● **Task**:
Scan the material below for the word "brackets", then copy every line in which it appears.

● **Data below**:
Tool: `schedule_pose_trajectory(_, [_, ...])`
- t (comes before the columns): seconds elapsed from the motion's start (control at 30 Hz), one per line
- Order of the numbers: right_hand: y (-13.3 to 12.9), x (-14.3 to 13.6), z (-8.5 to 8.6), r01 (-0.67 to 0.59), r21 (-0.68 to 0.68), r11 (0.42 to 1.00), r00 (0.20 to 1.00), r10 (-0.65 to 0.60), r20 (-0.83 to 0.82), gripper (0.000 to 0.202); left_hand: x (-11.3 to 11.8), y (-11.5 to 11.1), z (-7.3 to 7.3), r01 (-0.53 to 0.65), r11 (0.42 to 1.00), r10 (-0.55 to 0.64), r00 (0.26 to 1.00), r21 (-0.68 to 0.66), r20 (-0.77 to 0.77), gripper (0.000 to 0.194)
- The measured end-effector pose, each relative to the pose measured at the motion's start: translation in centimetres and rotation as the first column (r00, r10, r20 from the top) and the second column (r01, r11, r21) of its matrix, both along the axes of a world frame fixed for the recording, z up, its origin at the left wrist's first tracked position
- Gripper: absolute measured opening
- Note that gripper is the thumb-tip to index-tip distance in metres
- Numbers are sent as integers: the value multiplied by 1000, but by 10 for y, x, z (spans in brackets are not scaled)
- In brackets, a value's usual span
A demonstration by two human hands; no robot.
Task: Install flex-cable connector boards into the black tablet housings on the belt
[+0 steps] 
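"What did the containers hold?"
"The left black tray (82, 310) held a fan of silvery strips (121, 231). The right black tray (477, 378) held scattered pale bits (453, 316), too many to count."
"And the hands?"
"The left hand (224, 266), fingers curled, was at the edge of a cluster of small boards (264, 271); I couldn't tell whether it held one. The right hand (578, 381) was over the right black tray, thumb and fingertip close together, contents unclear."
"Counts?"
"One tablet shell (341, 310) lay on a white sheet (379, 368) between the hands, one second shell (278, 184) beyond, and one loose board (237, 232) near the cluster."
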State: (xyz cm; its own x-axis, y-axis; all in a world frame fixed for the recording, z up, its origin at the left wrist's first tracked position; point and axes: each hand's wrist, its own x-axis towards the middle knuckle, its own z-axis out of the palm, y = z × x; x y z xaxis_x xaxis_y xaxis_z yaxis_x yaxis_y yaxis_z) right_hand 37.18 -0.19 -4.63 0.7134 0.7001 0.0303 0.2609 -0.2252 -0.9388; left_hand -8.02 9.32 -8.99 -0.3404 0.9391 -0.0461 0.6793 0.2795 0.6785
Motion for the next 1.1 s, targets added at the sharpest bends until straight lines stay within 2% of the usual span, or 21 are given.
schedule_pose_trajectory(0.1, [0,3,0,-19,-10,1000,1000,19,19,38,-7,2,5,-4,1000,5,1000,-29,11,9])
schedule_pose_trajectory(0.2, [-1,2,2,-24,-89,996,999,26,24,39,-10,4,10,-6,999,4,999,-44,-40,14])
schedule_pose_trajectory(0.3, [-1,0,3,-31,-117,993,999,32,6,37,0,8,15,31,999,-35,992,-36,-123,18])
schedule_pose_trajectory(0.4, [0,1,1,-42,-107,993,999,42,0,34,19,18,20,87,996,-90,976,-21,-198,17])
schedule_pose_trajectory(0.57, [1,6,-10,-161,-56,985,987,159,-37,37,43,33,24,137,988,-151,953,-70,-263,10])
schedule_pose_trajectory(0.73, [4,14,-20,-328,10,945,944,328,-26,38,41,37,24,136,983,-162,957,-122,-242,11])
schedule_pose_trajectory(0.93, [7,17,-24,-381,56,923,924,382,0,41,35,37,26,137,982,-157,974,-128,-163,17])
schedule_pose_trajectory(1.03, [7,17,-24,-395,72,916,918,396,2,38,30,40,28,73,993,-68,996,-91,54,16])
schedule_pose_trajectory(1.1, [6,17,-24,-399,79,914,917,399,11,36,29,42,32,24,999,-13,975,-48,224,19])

● **Task result**:
- Numbers are sent as integers: the value multiplied by 1000, but by 10 for y, x, z (spans in brackets are not scaled)
- In brackets, a value's usual span

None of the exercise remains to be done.